Police later found Ramirez-Cruz's disemboweled body in Morales-Rodriguez's basement.

Prosecutor Mark Williams told jurors that every detail in the case pointed to deliberate intent. Morales-Rodriguez had plenty of opportunities to stop short of killing Ramirez-Cruz, he said, but at every turn she made the decision to press on.

Williams emphasized that Ramirez-Cruz must have gasped for air and pleaded for mercy as she was choked, with her killer likely looking her in the eye. He also discussed how Morales-Rodriguez admitted taping the victim's mouth and nose and cinching a plastic bag over her head.
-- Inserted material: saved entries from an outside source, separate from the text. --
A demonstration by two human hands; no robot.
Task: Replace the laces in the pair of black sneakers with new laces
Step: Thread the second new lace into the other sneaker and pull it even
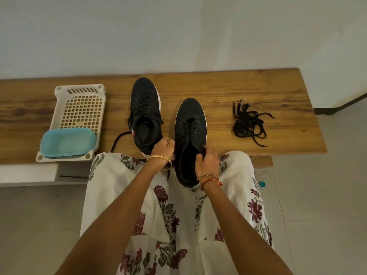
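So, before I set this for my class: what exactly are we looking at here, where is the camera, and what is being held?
No machine here: a person's two bare hands, filmed by one camera worn on the head, looking down. On the wooden bench lie a black sneaker, loose black laces, and a white basket holding a blue tub. The left hand and right hand grip the second sneaker at its opening, its heel over the lap.
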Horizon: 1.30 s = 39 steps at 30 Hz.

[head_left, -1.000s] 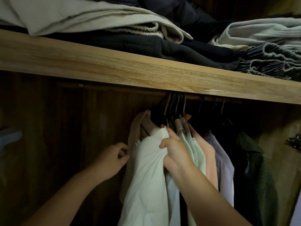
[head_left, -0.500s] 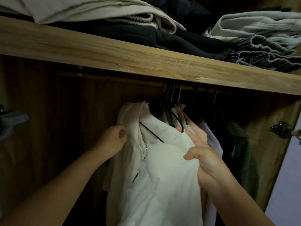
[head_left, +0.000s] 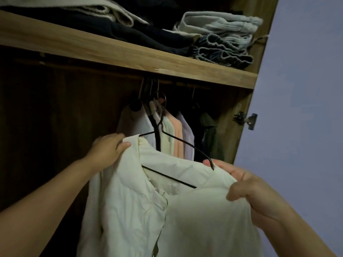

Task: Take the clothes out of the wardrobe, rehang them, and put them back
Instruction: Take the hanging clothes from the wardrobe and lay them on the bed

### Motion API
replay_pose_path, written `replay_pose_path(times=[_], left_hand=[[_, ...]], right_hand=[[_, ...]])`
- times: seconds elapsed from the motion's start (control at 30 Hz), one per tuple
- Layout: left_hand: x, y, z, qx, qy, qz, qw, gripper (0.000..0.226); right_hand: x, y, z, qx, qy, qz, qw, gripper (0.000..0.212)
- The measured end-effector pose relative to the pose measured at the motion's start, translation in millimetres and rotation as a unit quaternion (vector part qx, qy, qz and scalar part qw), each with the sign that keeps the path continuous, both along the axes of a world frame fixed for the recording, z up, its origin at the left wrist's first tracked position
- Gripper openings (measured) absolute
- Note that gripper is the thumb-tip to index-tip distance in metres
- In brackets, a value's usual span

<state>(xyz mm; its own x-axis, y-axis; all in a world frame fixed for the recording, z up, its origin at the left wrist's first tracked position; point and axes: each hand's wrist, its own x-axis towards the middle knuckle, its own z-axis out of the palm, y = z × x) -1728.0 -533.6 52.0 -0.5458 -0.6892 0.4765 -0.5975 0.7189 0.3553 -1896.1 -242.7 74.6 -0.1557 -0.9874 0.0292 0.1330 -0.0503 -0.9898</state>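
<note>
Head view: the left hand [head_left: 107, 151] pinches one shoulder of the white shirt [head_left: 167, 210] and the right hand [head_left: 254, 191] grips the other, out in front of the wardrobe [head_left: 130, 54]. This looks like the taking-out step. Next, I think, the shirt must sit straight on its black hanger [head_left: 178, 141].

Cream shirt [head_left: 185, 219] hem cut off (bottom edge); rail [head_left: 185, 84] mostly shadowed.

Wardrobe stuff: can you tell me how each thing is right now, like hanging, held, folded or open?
Cream shirt: off the rail, held at both shoulders.
Wire hanger: half out of the shirt.
Left hand: grips the shirt's shoulder.
Right hand: grips the other shoulder.
Hanging shirts: on the rail.
Folded clothes: stacked on the shelf.
</note>
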Motion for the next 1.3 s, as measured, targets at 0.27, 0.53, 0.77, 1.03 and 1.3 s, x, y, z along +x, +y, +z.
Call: replay_pose_path(times=[0.27,0.53,0.77,1.03,1.3], left_hand=[[-5.6,111.9,-35.6,-0.016,0.134,-0.032,0.990,0.039],[-23.4,168.9,-45.1,-0.004,0.144,-0.101,0.984,0.040],[-22.1,203.6,-36.4,-0.018,0.143,-0.172,0.974,0.041],[-13.1,256.6,-42.1,-0.040,0.118,-0.310,0.943,0.032],[-18.2,334.1,-47.6,-0.023,0.102,-0.417,0.903,0.042]], right_hand=[[-10.4,110.1,9.6,0.094,0.326,-0.172,0.925,0.034],[1.8,173.7,-11.3,0.151,0.524,-0.373,0.751,0.027],[56.7,222.7,-29.1,0.171,0.552,-0.473,0.665,0.016],[147.7,291.7,-59.8,0.229,0.509,-0.533,0.635,0.033],[231.6,363.9,-68.4,0.288,0.502,-0.599,0.553,0.037]])
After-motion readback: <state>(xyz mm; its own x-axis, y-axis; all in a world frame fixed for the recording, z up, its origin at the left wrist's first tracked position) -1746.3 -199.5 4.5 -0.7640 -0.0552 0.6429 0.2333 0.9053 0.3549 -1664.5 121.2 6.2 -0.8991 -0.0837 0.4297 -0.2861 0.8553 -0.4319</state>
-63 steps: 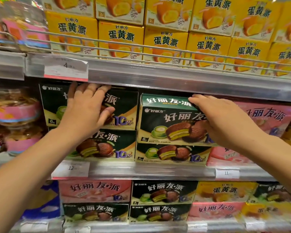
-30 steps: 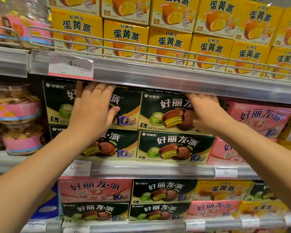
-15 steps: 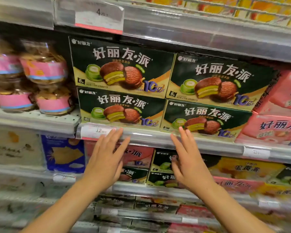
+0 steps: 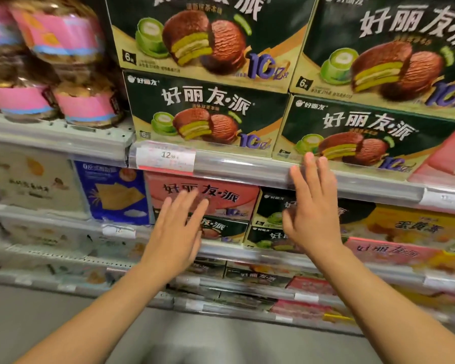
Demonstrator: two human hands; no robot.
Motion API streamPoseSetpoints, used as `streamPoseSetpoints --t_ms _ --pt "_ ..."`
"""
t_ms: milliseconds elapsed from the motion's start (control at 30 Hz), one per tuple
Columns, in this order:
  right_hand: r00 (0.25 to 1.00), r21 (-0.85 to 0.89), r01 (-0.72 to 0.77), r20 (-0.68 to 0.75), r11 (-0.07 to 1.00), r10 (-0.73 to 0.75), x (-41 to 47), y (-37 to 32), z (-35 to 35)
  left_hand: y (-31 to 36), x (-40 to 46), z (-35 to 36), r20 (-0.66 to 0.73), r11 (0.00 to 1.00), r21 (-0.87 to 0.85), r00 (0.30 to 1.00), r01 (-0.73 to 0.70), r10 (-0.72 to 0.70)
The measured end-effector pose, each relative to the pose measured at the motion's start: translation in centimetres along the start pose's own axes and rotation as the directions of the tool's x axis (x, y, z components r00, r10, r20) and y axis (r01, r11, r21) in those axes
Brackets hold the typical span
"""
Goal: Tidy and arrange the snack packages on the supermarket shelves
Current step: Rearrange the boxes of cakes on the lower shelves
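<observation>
Dark green pie boxes stand stacked two high in two columns on the upper shelf: the lower left box (image 4: 208,114) and the lower right box (image 4: 363,132). Below them, a pink pie box (image 4: 221,193) sits on a dark green box (image 4: 221,228) on the lower shelf. My left hand (image 4: 177,232) is open with fingers spread in front of that pink and green stack. My right hand (image 4: 313,206) is open too, fingers straight, its tips reaching up to the upper shelf rail (image 4: 247,166). Neither hand holds anything.
Pink-banded tubs (image 4: 87,106) stand at the upper left. A blue package (image 4: 113,193) and pale boxes (image 4: 32,179) fill the lower shelf's left side. Yellow and pink boxes (image 4: 410,227) lie to the right. More shelves run below, then grey floor (image 4: 63,319).
Both hands left the green boxes on the upper shelf and dropped to the shelf below. The view has tilted down and closer to the shelves.
</observation>
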State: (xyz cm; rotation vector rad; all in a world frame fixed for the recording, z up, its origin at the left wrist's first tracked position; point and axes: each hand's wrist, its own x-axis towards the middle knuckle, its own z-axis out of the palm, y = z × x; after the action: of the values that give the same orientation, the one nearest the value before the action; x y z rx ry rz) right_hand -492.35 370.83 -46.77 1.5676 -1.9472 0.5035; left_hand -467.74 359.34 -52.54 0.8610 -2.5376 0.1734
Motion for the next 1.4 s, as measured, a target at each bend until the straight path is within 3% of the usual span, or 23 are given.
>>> streamPoseSetpoints --t_ms 133,267,333,667,833,900,1000,1067,1200,1300,1400 --pt "0.999 0.012 -0.028 -0.026 1.000 0.029 -0.1 -0.3 0.4 -0.8 3.6 -0.5 -0.031 0.988 0.128 0.996 0.085 -0.082" --pt "0.999 0.024 -0.031 -0.020 0.999 0.032 0.0 -0.1 0.5 -1.7 5.4 -1.3 0.153 0.944 0.222 0.947 0.244 -0.281" --pt "0.999 0.032 -0.025 -0.020 0.999 0.026 0.0 0.0 0.5 -2.2 5.7 -1.3 0.174 0.923 0.272 0.929 0.273 -0.326" --pt "0.998 0.054 -0.062 -0.024 0.997 0.063 -0.1 0.1 1.1 -3.6 5.4 -2.2 0.108 0.975 0.215 0.991 0.059 -0.084" --pt "0.997 0.093 -0.073 0.016 0.993 0.072 -0.2 -0.2 0.6 -3.6 3.3 -3.0 -0.041 0.976 0.202 0.995 -0.077 0.087" --pt "0.995 0.186 -0.094 0.040 0.978 0.088 0.0 -0.6 -0.1 -3.5 1.8 -3.4 -0.096 0.982 0.161 0.989 -0.096 0.112" --pt "0.990 0.494 -0.107 0.129 0.863 0.049 -1.1 -1.4 -1.8 -3.2 -0.1 -4.6 -0.013 0.997 0.056 0.999 -0.044 0.045" --pt "0.962 0.636 -0.211 0.269 0.742 0.043 -3.4 -2.5 -2.8 -2.4 -1.0 -5.2 0.086 0.999 -0.042 0.996 0.010 -0.007" --pt "0.783 0.670 -0.600 0.604 0.438 0.148 -7.2 -3.5 -3.7 0.5 -1.1 -5.8 0.240 0.955 -0.284 0.971 0.083 -0.012" --pt "0.716 0.667 -0.698 0.643 0.260 0.273 -9.6 -1.7 -4.4 2.6 -0.6 -5.1 0.280 0.928 -0.371 0.957 0.042 0.069" --pt "0.649 0.660 -0.741 0.655 0.124 0.387 -12.9 0.9 -6.0 5.1 0.2 -4.1 0.220 0.950 -0.297 0.961 -0.100 0.170"
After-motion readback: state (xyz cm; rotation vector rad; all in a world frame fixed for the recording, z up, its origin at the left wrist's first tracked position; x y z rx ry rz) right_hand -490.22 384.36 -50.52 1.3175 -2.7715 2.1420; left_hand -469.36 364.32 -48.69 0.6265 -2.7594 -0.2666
"Now what did she think was going to happen when she did that?" he asked.

Morales-Rodriguez told investigators she thought Ramirez-Cruz was dead before she began slicing out the fetus. But a medical examiner testified that blood found in Ramirez-Cruz's abdomen suggested her heart was still beating.

Morales-Rodriguez sat in silence throughout the three days of testimony. She kept her head down and eyes open as she listened through headphones to an interpreter translating English into Spanish.

The victim's husband, Christian Mercado, brought his family to Wisconsin from Arecibo, Puerto Rico, about two years ago. After the trial, he said little to reporters. A family friend, Penelope Solis, said the trial had been challenging for Mercado, because of graphic autopsy photos as well as surveillance video that showed his wife and Morales-Rodriguez shopping at a drugstore hours before the slaying.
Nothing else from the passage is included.